## WHAT YOU NEED TO DO
Output all of the material exactly; leave out no line.

## SOURCE DATA

⟨

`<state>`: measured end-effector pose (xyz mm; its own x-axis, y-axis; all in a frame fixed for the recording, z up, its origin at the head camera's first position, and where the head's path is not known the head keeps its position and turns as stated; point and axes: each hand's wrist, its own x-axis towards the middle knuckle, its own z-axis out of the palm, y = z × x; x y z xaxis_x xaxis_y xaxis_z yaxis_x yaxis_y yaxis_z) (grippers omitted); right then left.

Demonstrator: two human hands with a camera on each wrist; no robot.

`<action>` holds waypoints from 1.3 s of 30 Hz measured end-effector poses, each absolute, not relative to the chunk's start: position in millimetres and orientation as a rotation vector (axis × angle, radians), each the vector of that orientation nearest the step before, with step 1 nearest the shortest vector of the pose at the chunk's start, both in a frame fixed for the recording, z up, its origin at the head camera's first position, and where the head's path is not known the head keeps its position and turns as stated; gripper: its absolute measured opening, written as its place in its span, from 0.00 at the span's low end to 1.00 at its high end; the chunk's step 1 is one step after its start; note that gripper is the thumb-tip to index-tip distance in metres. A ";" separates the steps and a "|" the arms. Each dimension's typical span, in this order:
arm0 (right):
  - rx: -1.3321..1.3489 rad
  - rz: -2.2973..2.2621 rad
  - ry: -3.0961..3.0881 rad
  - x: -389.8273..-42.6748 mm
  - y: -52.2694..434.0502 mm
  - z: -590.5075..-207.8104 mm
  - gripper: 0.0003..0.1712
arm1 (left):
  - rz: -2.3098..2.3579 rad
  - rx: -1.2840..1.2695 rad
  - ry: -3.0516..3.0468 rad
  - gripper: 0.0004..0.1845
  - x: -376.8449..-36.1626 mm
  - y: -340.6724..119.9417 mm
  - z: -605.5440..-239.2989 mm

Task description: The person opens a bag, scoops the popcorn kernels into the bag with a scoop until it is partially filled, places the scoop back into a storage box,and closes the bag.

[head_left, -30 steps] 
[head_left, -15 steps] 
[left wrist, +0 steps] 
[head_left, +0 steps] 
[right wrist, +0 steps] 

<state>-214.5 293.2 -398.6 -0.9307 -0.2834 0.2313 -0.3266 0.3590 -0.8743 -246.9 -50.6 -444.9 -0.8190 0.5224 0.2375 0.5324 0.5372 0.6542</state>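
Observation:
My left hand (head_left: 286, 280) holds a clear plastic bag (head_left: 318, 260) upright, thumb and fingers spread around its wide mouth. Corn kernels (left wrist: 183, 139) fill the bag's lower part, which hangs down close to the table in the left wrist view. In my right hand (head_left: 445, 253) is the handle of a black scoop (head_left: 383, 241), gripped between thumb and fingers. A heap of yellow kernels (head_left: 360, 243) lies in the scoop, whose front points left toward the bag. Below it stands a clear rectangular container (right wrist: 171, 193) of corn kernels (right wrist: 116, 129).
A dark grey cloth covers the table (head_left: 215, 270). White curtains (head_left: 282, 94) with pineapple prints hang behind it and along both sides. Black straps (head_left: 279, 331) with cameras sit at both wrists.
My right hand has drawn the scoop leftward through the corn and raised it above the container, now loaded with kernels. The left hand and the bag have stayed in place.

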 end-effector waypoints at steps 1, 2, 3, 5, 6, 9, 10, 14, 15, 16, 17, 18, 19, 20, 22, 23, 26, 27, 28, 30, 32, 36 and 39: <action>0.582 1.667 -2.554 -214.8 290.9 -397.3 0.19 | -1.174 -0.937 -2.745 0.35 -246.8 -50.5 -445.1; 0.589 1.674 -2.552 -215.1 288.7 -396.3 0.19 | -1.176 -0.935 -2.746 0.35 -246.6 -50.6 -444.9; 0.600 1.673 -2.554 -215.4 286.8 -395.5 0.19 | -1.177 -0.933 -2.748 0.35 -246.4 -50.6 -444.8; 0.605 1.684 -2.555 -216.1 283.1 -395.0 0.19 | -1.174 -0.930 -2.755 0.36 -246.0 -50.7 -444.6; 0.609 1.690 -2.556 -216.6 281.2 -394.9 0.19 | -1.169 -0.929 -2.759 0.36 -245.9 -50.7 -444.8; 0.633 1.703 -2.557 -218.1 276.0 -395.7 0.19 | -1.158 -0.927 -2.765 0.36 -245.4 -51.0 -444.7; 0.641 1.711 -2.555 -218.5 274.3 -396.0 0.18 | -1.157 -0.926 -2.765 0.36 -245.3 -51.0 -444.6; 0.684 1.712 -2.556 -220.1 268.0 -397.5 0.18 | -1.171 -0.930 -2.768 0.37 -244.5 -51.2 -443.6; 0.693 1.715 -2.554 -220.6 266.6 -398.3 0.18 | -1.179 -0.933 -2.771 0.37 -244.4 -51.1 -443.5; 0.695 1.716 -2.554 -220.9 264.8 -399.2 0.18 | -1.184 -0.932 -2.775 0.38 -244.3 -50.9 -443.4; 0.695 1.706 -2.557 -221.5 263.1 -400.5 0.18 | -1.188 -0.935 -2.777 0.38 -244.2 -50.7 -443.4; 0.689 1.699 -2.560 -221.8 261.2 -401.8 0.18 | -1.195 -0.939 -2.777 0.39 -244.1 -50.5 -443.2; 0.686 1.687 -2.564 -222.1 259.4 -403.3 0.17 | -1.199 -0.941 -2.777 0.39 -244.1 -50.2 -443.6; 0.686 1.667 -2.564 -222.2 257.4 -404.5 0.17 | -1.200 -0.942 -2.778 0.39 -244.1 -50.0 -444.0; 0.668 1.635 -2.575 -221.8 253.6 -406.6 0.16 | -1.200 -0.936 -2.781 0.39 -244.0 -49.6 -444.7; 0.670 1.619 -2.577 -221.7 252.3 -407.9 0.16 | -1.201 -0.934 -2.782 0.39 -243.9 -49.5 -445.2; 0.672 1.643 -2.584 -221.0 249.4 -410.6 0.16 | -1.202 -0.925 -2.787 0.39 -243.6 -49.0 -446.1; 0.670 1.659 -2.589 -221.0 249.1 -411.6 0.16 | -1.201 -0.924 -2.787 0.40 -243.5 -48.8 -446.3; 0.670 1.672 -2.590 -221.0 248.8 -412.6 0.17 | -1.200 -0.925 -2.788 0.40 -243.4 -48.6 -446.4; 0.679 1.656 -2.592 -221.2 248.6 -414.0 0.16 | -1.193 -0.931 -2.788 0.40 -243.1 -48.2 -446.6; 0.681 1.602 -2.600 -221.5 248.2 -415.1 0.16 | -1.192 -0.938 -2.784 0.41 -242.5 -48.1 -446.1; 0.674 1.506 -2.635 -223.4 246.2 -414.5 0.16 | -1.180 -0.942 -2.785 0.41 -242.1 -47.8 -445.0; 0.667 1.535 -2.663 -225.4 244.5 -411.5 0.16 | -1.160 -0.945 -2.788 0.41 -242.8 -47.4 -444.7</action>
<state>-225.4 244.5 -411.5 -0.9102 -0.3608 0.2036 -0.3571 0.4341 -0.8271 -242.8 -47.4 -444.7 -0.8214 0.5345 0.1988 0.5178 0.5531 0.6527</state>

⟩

## ANSWER SPACE
`<state>`: measured end-effector pose (xyz mm; its own x-axis, y-axis; all in a frame fixed for the recording, z up, its origin at the head camera's first position, and where the head's path is not known the head keeps its position and turns as stated; point and axes: each hand's wrist, its own x-axis towards the middle knuckle, its own z-axis out of the palm, y = z × x; x y z xaxis_x xaxis_y xaxis_z yaxis_x yaxis_y yaxis_z) (grippers omitted); right then left.

Demonstrator: two human hands with a camera on each wrist; no robot.

`<action>` holds waypoints from 1.3 s of 30 Hz measured end-effector poses, each absolute, not relative to the chunk's start: position in millimetres and orientation as a rotation vector (axis × angle, radians), each the vector of that orientation nearest the step before, with step 1 nearest the shortest vector of the pose at the chunk's start, both in a frame fixed for the recording, z up, its origin at the head camera's first position, and where the head's path is not known the head keeps its position and turns as stated; gripper: its absolute measured opening, written as its place in its span, from 0.00 at the span's low end to 1.00 at its high end; the chunk's step 1 is one step after its start; note that gripper is the thumb-tip to index-tip distance in metres. A ";" separates the steps and a "|" the arms. Each dimension's typical span, in this order:
arm0 (right):
  - rx: -1.3321..1.3489 rad
  - rz: -2.2973..2.2621 rad
  - ry: -3.0961..3.0881 rad
  - x: -389.8273..-42.6748 mm
  - y: -52.2694..434.0502 mm
  - z: -590.5075..-207.8104 mm
  - gripper: 0.0003..0.1712
arm1 (left):
  - rz: -2.3098..2.3579 rad
  - rx: -1.2840..1.2695 rad
  - ry: -3.0516..3.0468 rad
  - gripper: 0.0004..0.1845
  - x: -376.8449..-36.1626 mm
  - y: -340.6724..119.9417 mm
  - z: -605.5440..-239.2989 mm

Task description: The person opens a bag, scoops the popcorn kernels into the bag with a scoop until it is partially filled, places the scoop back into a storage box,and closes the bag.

[head_left, -30 steps] 
[head_left, -15 steps] 
[left wrist, +0 steps] 
[head_left, +0 steps] 
[right wrist, +0 steps] 

<state>-214.5 293.2 -398.6 -0.9307 -0.2834 0.2313 -0.3266 0.3590 -0.8743 -246.9 -50.6 -444.9 -0.8190 0.5224 0.2375 0.5324 0.5372 0.6542</state>
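Observation:
My left hand (head_left: 286, 280) holds a clear plastic bag (head_left: 318, 260) upright, thumb and fingers spread around its wide mouth. Corn kernels (left wrist: 183, 139) fill the bag's lower part, which hangs down close to the table in the left wrist view. In my right hand (head_left: 445, 253) is the handle of a black scoop (head_left: 383, 241), gripped between thumb and fingers. A heap of yellow kernels (head_left: 360, 243) lies in the scoop, whose front points left toward the bag. Below it stands a clear rectangular container (right wrist: 171, 193) of corn kernels (right wrist: 116, 129).
A dark grey cloth covers the table (head_left: 215, 270). White curtains (head_left: 282, 94) with pineapple prints hang behind it and along both sides. Black straps (head_left: 279, 331) with cameras sit at both wrists.
My right hand has drawn the scoop leftward through the corn and raised it above the container, now loaded with kernels. The left hand and the bag have stayed in place.
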
 end-effector waypoints at steps 1, 2, 3, 5, 6, 9, 10, 14, 15, 16, 17, 18, 19, 20, 22, 23, 26, 27, 28, 30, 32, 36 and 39: <action>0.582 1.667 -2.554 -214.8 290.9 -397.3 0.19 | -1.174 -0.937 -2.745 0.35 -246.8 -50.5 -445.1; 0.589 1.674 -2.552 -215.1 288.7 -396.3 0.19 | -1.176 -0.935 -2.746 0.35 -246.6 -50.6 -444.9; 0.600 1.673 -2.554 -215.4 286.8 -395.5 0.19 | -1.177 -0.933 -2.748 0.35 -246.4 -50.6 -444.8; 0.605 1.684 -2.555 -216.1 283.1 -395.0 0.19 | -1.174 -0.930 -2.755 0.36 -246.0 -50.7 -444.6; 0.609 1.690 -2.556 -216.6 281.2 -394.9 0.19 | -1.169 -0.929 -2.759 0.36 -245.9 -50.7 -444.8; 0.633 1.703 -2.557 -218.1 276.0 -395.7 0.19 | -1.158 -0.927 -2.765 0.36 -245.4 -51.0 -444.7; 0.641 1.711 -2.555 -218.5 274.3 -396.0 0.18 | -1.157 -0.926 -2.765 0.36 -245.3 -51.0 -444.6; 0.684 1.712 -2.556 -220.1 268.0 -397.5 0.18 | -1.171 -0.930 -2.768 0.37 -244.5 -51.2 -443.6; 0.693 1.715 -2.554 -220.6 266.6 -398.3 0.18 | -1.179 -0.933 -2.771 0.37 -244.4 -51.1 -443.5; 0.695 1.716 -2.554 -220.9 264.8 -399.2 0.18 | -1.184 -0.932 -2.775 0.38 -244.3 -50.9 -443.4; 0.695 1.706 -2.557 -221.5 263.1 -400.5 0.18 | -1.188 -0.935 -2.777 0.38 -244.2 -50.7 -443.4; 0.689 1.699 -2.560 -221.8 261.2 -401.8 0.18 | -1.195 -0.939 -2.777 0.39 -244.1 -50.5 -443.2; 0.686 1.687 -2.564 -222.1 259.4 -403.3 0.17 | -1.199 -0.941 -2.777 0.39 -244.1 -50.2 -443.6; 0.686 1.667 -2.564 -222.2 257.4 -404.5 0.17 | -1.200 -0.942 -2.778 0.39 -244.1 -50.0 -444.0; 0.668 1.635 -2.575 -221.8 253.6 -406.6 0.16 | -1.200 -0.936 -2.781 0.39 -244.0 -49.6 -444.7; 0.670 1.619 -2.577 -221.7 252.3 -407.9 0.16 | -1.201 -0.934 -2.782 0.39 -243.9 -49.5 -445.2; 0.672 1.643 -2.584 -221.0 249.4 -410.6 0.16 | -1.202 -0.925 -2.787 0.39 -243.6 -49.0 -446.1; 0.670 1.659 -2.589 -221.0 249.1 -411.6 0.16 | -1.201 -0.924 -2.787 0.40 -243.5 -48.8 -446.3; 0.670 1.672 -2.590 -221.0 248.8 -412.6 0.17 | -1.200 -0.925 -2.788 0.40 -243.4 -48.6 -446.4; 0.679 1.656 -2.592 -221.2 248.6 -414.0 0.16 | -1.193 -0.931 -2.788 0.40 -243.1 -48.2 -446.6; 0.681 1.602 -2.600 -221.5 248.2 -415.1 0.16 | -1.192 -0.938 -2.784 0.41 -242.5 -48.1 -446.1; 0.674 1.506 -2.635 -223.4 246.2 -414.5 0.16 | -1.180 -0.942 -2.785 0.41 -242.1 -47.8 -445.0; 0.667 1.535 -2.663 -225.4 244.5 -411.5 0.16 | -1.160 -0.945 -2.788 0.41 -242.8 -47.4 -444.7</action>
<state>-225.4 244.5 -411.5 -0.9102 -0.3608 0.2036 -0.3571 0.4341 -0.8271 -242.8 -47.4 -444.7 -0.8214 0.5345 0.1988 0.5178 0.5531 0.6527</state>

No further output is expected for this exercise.